Precipitate Approximate dissolution temperature Grain-pinning effectiveness in HAZ
AlN~1050–1100°CLimited — dissolves in inner CGHAZ
NbCN~1150–1250°CModerate — restricts outer CGHAZ growth
VN / VC~900–1050°CLow — mainly effective below Ac3
TiN~1400–1450°CHigh — thermally stable across most of HAZ

TiN is therefore the only precipitate that remains undissolved at the very high peak temperatures experienced in the CGHAZ immediately adjacent to the fusion line. This underpins the widespread use of titanium additions in modern pressure-vessel and structural steels designed for good HAZ toughness.

Weld thermal cycle and cooling rate

Unlike furnace heat treatments, the weld thermal cycle is extremely rapid: typical heating rates in the CGHAZ are 200–1000°C/s. Despite this speed, peak temperatures are high enough and dwell times long enough for substantial grain growth. The t8/5 parameter — time in seconds for the HAZ to cool from 800°C to 500°C — is the standard measure of HAZ thermal severity. Higher heat input produces longer t8/5, coarser microstructures, and reduced hardness and toughness in the CGHAZ for hardenable steels; for lower-strength structural steels the concern shifts to coarser bainite or Widmanstätten ferrite rather than martensite.

2. HAZ Sub-Zone Classification

The HAZ is not a homogeneous region. It spans a temperature gradient from the solidus down to the temperature at which welding has no measurable effect on microstructure. Four principal sub-zones are recognised, each with a distinct microstructure and property profile.

2.1 Coarse-Grained HAZ (CGHAZ)

The CGHAZ occupies the band immediately adjacent to the fusion line, where peak temperatures range from approximately 1100°C to the solidus (~1450–1500°C for most structural steels). In this zone, all grain-boundary pinning precipitates (except TiN in Ti-bearing grades) dissolve, and austenite grain growth is rapid.
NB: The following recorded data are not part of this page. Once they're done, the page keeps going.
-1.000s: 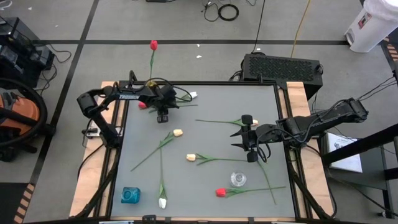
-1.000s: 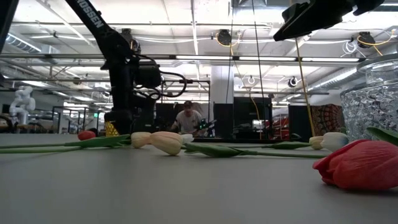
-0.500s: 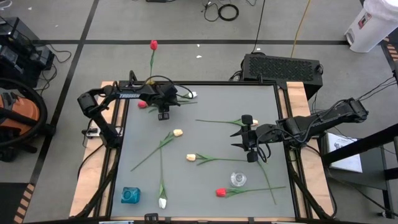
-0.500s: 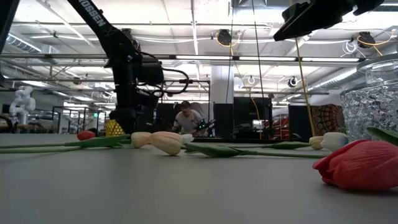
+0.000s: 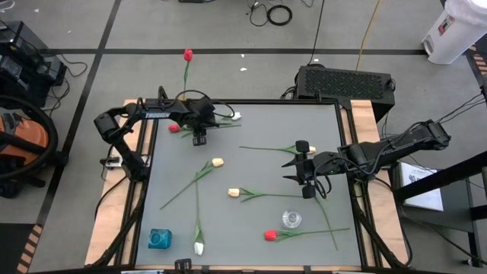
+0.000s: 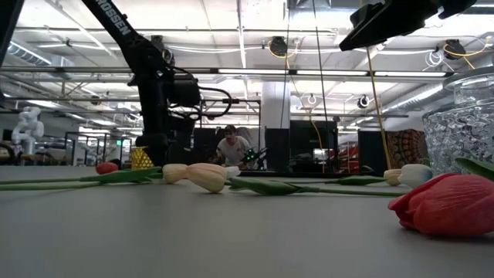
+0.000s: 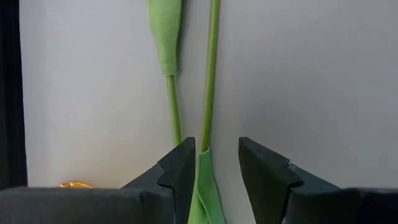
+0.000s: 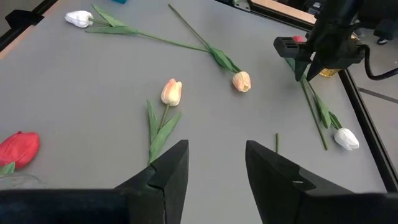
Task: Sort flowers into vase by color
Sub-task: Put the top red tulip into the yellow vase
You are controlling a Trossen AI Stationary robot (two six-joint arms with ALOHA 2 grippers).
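Two end effectors appear: we see the left end effector [image 7: 214, 165] low at the far left corner of the desk [image 5: 319, 129], its fingers parted and straddling the green stem of a tulip [image 7: 210, 81] without yet pinching it, while the right end effector [image 5: 303, 169] hangs unclosed and empty over the desk's right half. From the left end effector the stem's long axis runs straight ahead, the bud out of its wrist view. We judge the flower light, limp and easily bent, so the stem, not the bud, is where to grip.
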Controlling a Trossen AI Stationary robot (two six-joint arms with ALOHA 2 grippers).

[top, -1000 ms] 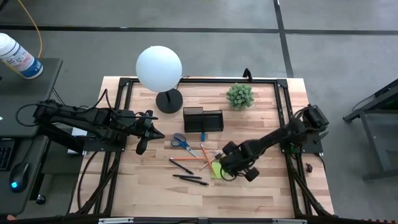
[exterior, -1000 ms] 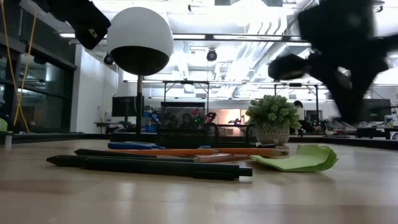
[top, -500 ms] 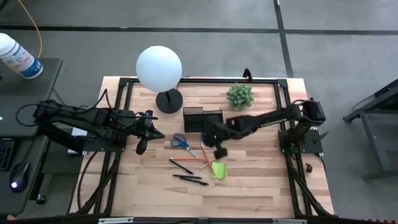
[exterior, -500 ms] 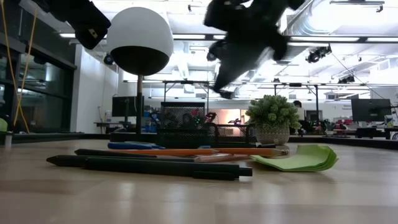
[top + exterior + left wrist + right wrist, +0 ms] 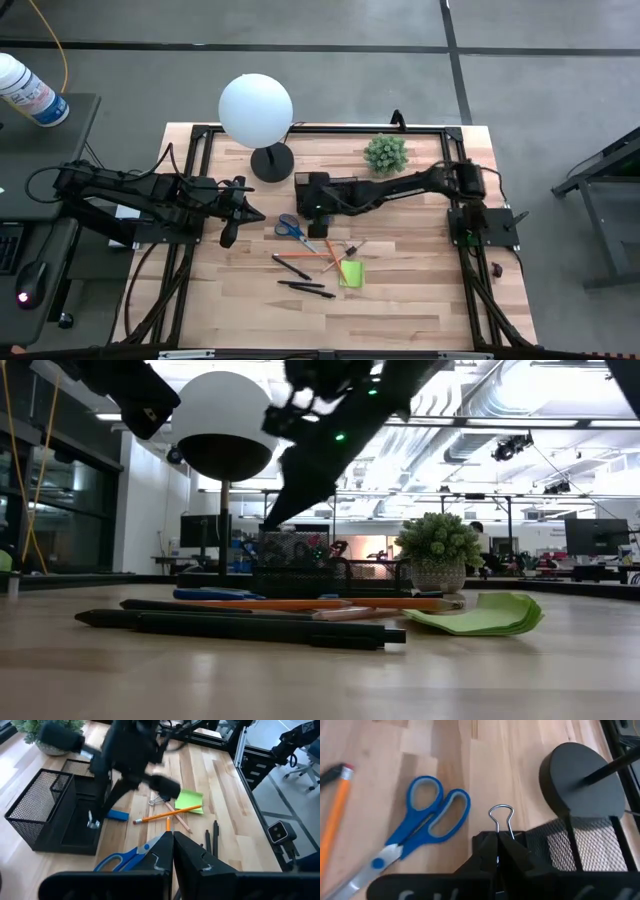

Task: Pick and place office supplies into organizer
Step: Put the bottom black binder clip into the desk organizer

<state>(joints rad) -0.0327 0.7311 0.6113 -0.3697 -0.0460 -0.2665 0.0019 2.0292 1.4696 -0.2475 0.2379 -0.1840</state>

Prior austenite grain sizes of 100–300 µm are typical in C-Mn steels at moderate heat inputs; at very high heat inputs (submerged arc, electroslag) grains may exceed 500 µm.

Upon cooling, the coarse austenite grains transform to one or more of the following:

  • Lath martensite — in higher-carbon or higher-alloy steels with low Ms temperatures; hardest and most brittle transformation product.
  • Upper bainite — at intermediate cooling rates; coarse, low-toughness structure with carbides along lath boundaries.
  • Widmanstätten ferrite — needle-like ferrite plates growing from prior austenite grain boundaries; associated with significantly reduced ductility and toughness.
  • Polygonal ferrite + pearlite — at slow cooling rates in low-carbon steels; microstructure is coarser than base metal but generally not as deleterious as martensite or upper bainite.
Inspection alert

The CGHAZ is the primary location for hydrogen-assisted cold cracking (HACC). Its coarse microstructure has a high diffusible hydrogen content tolerance that is lower than the base metal, particularly when martensite or upper bainite is present. Always verify that preheat and interpass temperatures specified in the WPS have been applied before any CGHAZ is subjected to restraint stress.

2.2 Fine-Grained HAZ (FGHAZ)

In the FGHAZ, peak temperatures lie between Ac3 and approximately 1100°C. The steel is fully austenitised but the peak temperature is low enough for grain-boundary pinning precipitates to remain partially or fully intact. The result is a fine, equiaxed austenite grain structure (typically <20 µm) that transforms to a refined final microstructure on cooling. The FGHAZ commonly has mechanical properties equal to or better than the base metal because the fine grain size improves both strength and toughness simultaneously, per the Hall-Petch relationship.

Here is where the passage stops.